* **What you should do**
Without changing a character, return the entries, but not the images they hold.

(Collected data entries)
▬▬▬▬▬▬
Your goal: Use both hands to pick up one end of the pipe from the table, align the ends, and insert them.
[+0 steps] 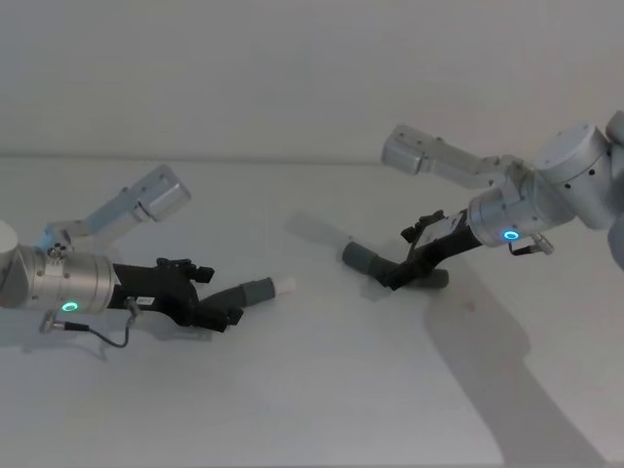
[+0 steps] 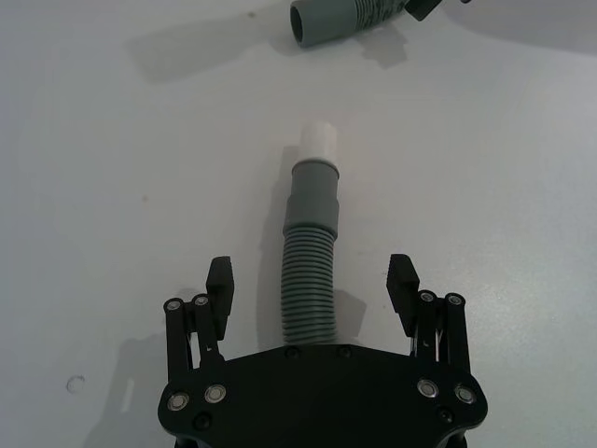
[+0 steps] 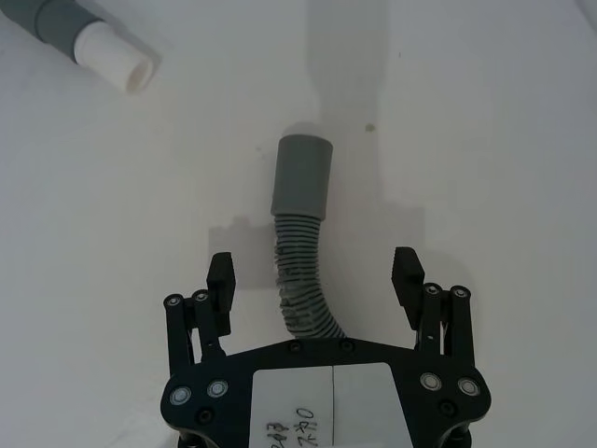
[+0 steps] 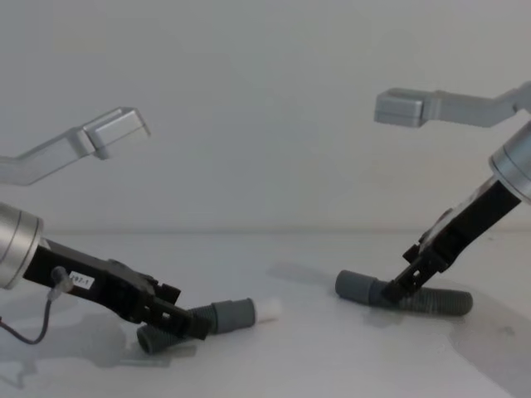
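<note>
Ahead of the left gripper (image 2: 312,280), bare table (image 2: 140,187) separates the white tip (image 2: 322,140) from the plain cuff (image 2: 326,21). Both it and the right gripper (image 3: 315,277) straddle hose (image 2: 310,247), with open table outside their parted fingers (image 2: 220,280).

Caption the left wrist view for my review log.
Open left gripper straddles the white-tipped hose piece lying on the table.

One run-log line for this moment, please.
left tool: open, around white-tipped hose | right tool: open, around plain-cuff hose | both on table, unjoined
</note>
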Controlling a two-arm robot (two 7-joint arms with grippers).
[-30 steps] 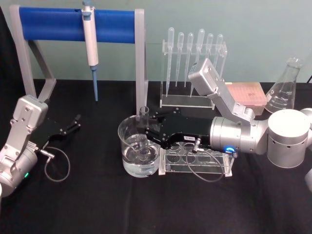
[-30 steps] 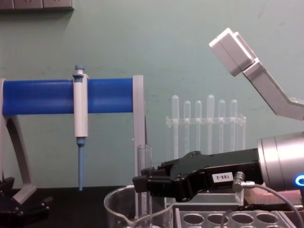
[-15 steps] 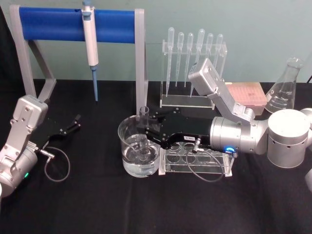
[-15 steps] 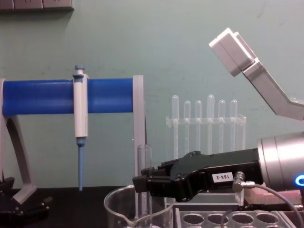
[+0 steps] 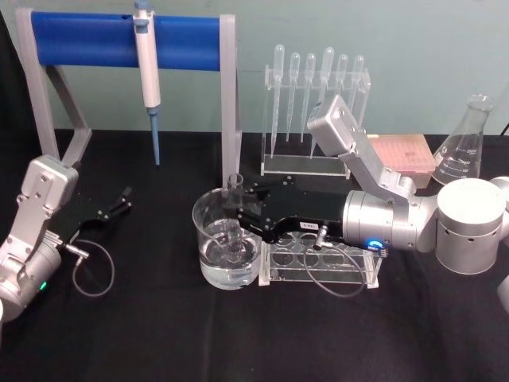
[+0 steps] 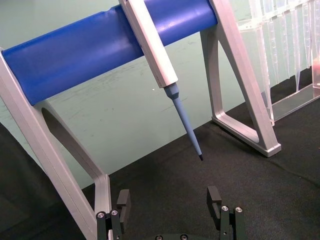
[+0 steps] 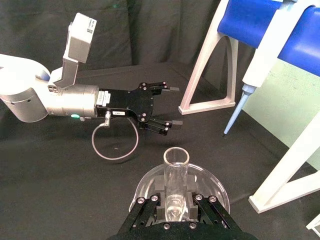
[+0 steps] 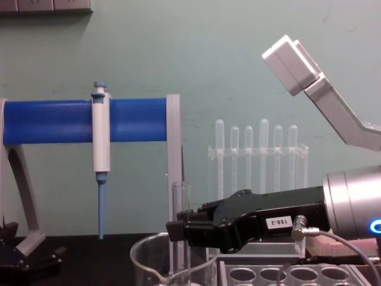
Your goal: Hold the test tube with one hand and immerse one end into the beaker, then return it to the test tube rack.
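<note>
Over the beaker [image 5: 205, 231], nothing has shifted in the last second: the right gripper [image 5: 233, 213] stays pinched on the upright test tube [image 5: 235, 187], lower end down in the beaker's liquid. The dip looks done, and the test tube rack [image 5: 354, 269] just beside comes next. The tube's rim stands above the clamping fingers; the left gripper [image 5: 119, 201] rests spread, far left.

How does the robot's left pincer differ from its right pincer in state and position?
The black right pincer is shut on the clear glass test tube; the black left pincer is open and holds nothing. The right pincer reaches over the wide clear glass beaker; the left pincer sits far to the left, away from it. Both are two-fingered.
</note>
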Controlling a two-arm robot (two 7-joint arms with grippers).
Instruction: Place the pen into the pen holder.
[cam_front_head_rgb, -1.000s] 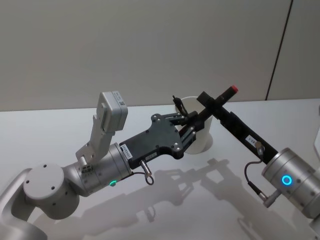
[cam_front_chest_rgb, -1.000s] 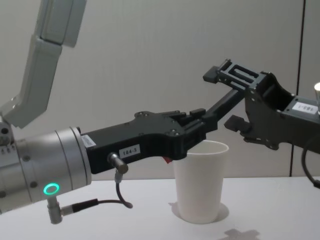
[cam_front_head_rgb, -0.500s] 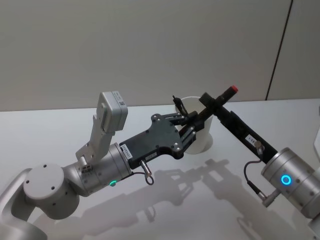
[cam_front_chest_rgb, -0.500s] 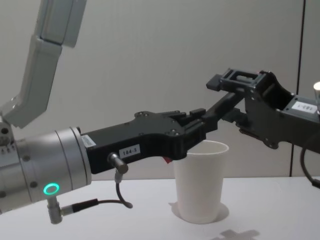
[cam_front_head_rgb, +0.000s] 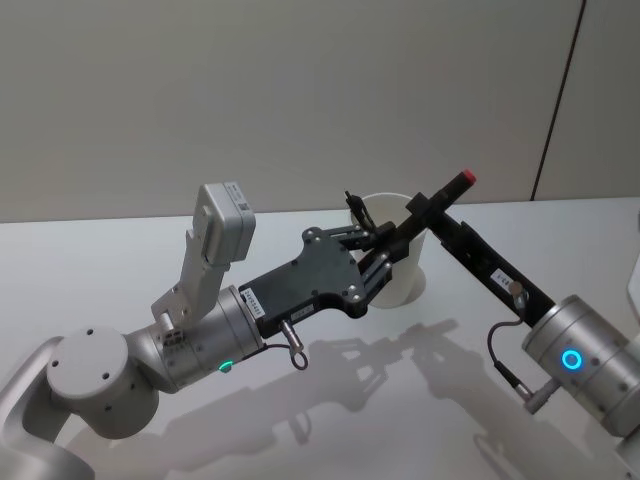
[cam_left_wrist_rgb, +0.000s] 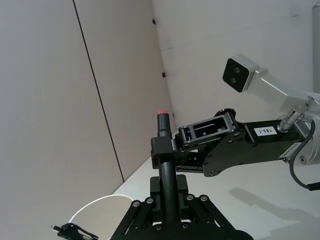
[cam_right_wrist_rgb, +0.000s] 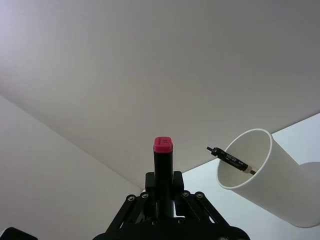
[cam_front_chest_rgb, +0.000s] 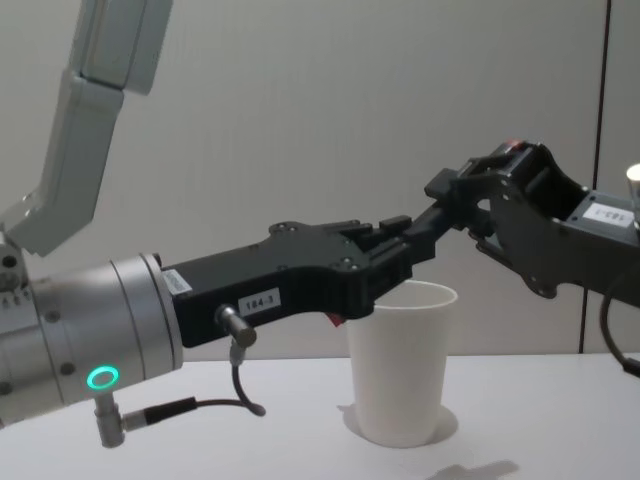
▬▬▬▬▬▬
* **Expected answer**
Your goal: Use both hands to pick up one end of the pipe from the table, align the ends, and insert them.
[+0 steps] 
[+0 steps] 
[+0 steps] 
[+0 steps] 
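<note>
Ahead of the left gripper (image 2: 312,280), bare table (image 2: 140,187) separates the white tip (image 2: 322,140) from the plain cuff (image 2: 326,21). Both it and the right gripper (image 3: 315,277) straddle hose (image 2: 310,247), with open table outside their parted fingers (image 2: 220,280).

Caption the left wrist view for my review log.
Open left gripper straddles the white-tipped hose piece lying on the table.

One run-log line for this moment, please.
left tool: open, around white-tipped hose | right tool: open, around plain-cuff hose | both on table, unjoined
</note>
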Controlling a two-arm robot (two 7-joint arms with grippers).
[-30 steps] 
[-30 steps] 
[-15 steps] 
[-15 steps] 
[+0 steps] 
[+0 steps] 
[+0 steps] 
[+0 steps] 
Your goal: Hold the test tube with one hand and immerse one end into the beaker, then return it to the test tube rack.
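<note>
Over the beaker [image 5: 205, 231], nothing has shifted in the last second: the right gripper [image 5: 233, 213] stays pinched on the upright test tube [image 5: 235, 187], lower end down in the beaker's liquid. The dip looks done, and the test tube rack [image 5: 354, 269] just beside comes next. The tube's rim stands above the clamping fingers; the left gripper [image 5: 119, 201] rests spread, far left.

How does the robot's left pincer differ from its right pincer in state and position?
The black right pincer is shut on the clear glass test tube; the black left pincer is open and holds nothing. The right pincer reaches over the wide clear glass beaker; the left pincer sits far to the left, away from it. Both are two-fingered.
</note>
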Controlling a two-arm robot (two 7-joint arms with grippers).
Instruction: Place the pen into the pen holder.
[cam_front_head_rgb, -1.000s] 
[cam_front_chest_rgb, -1.000s] 
[cam_front_head_rgb, -0.500s] 
[cam_front_chest_rgb, -0.500s] 
[cam_front_head_rgb, +0.000s] 
[cam_left_wrist_rgb, +0.000s] 
[cam_right_wrist_rgb, +0.000s] 
[cam_front_chest_rgb, +0.000s] 

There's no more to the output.